Death is, as they say, our unsuccessful attempt to live forever, but then die trying.

It's not a topic we like to think about much less discuss with loved ones. But thinking about it and talking about it are musts if we have any hope of living the kind of meaningful lives we can look back on with satisfaction and then do as Thoreau suggested and collect our hats on our way out the door.

"Live your life, do your work, then take your hat."—Henry David Thoreau

The question, of course, is not how long until that happens, but how deeply we live until it does (which is also not quite what your child may want to hear when they ask about death, the response to which I may have flubbed, but it’s not nearly as bad as when I was asked, What is an orgasm?).

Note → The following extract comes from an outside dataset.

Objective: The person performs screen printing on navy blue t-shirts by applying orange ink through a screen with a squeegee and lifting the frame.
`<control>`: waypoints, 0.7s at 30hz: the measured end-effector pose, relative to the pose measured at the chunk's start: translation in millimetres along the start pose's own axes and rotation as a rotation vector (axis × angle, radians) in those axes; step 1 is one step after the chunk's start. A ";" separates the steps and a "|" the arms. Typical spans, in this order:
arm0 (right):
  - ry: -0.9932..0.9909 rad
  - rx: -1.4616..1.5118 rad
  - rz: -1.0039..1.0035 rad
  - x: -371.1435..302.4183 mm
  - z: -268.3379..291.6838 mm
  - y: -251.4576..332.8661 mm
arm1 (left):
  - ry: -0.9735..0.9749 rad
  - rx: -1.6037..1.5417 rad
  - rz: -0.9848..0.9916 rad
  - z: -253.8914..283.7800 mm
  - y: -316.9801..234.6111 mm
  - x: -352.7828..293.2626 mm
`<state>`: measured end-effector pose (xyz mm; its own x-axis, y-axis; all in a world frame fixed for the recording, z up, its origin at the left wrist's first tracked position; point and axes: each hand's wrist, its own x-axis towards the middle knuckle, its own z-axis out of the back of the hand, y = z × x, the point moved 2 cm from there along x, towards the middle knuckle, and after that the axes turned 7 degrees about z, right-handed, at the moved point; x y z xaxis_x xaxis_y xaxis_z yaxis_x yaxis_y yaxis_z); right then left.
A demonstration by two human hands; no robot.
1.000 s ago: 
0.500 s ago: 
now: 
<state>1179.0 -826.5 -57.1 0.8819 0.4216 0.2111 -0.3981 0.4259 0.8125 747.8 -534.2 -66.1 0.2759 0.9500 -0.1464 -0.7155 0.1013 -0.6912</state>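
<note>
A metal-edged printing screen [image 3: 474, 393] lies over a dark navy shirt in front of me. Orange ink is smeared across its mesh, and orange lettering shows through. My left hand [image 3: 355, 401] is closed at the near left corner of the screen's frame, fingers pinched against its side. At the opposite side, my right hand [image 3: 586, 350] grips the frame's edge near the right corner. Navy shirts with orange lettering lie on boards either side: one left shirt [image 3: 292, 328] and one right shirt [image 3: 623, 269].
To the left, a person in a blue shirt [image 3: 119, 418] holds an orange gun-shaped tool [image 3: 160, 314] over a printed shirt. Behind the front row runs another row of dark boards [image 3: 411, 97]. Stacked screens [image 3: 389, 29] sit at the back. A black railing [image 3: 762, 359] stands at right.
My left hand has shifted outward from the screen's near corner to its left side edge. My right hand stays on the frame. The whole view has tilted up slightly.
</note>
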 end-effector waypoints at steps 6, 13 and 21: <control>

I digress. But also I may be on to something.  

When I heard of Pat’s death, it was in the same way I had learned of Mike's, with a family member texting me through their own phone in response to a text I had sent them. In Pat’s case, the text simply read: She’s in hospice. 

She’s in hospice? Though I may have, down deep inside, both known and not known what was meant by that—her grief was that palpable when I’d last seen her—I was still taken aback by the cryptic and yet not-so-cryptic message. Eventually, I got to the bottom of it. That Pat was indeed in hospice when the text had been sent by her granddaughter and then she had died by the time I’d learned the whole story. A couple of hours. 

It was a span of time much like the one I’d experienced years earlier with the death of my own father. When I knew the gravity of the situation, but then having the moment of death pass without me knowing it happened. When you believe someone is clinging to life but in actuality they’re not.

It’s a very strange feeling. Knowing that you were somehow duped into believing it. Duped here is of course the wrong word, but it does match the intensity of feelings in that moment.

How could whoever had left me that message, She’s in hospice, leave it at that and then put the phone down and walk away?